● Your assignment
The expected answer is every line of the material that contains the word "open".

● Supplied material
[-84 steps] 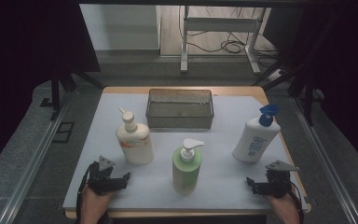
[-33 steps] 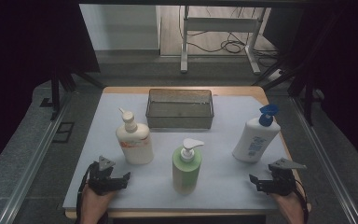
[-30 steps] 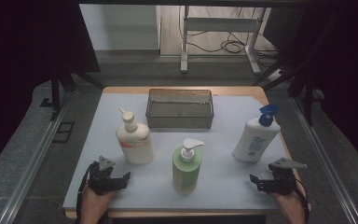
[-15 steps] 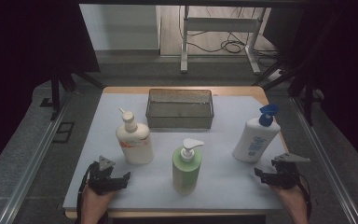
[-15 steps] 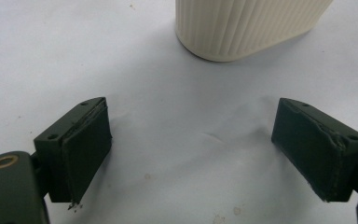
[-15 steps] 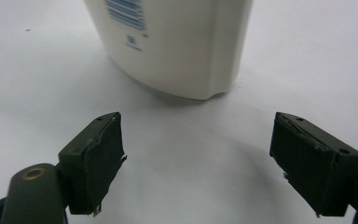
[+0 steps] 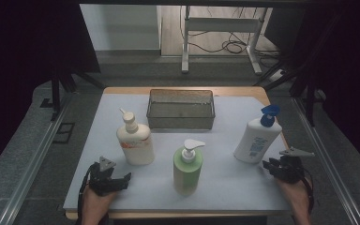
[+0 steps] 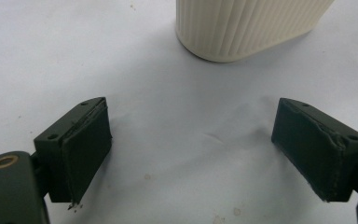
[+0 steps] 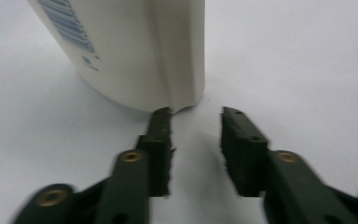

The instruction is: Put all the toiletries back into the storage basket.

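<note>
White tabletop [image 9: 284,56] shows between right gripper's [image 9: 196,126] narrowed, just-closing fingers; bottle [image 9: 135,51] top cropped.

We see our right claw [image 7: 273,165] just beside the white blue-pump plastic bottle [image 7: 255,138], its jaws just narrowed, nothing between; left claw [image 7: 117,179] near the cream pump bottle [image 7: 135,140] on the counter [image 7: 225,183].
</note>
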`<state>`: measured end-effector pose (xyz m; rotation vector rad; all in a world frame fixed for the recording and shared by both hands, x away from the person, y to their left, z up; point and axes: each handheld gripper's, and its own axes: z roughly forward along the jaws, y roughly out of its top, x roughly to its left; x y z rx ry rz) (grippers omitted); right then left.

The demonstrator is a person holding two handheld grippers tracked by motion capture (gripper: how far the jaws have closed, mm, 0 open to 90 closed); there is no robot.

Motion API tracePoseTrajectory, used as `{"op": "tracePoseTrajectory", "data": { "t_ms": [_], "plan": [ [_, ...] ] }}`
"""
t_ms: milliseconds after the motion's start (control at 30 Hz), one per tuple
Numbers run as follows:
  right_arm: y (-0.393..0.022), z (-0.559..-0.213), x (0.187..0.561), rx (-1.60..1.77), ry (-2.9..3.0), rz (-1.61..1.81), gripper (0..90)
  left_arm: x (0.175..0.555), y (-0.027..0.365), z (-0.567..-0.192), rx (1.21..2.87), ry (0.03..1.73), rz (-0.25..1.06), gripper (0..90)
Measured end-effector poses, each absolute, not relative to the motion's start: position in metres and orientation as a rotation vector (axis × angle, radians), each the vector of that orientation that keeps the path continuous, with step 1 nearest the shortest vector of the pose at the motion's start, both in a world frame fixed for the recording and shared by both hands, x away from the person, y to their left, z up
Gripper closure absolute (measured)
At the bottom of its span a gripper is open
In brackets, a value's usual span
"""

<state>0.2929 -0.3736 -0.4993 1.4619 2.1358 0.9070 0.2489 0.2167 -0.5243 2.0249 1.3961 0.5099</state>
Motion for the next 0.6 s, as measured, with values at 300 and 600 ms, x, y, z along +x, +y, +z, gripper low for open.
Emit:
{"op": "tracePoseTrajectory", "data": {
  "t_ms": [300,600],
  "plan": [
    [-0.377,-0.501,0.308,1.485,2.126,0.895,89.9,0.249,0.217,-0.524,2.025,1.396,0.513,11.5],
    [-0.379,-0.503,0.329,1.500,2.115,0.920,90.0,0.249,0.217,-0.524,2.023,1.398,0.515,11.5]
  ]
}}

● Solution to this task
The demonstrator is a person holding two handheld grippers tracked by motion capture (gripper: how far the jaws have closed, mm, 0 open to 90 closed); there is no robot.
At the bottom of its span a gripper is open
Motion for the next 0.6 s, as measured, with values at 300 and 600 ms, x, y, z along +x, +y, +z, gripper low for open.

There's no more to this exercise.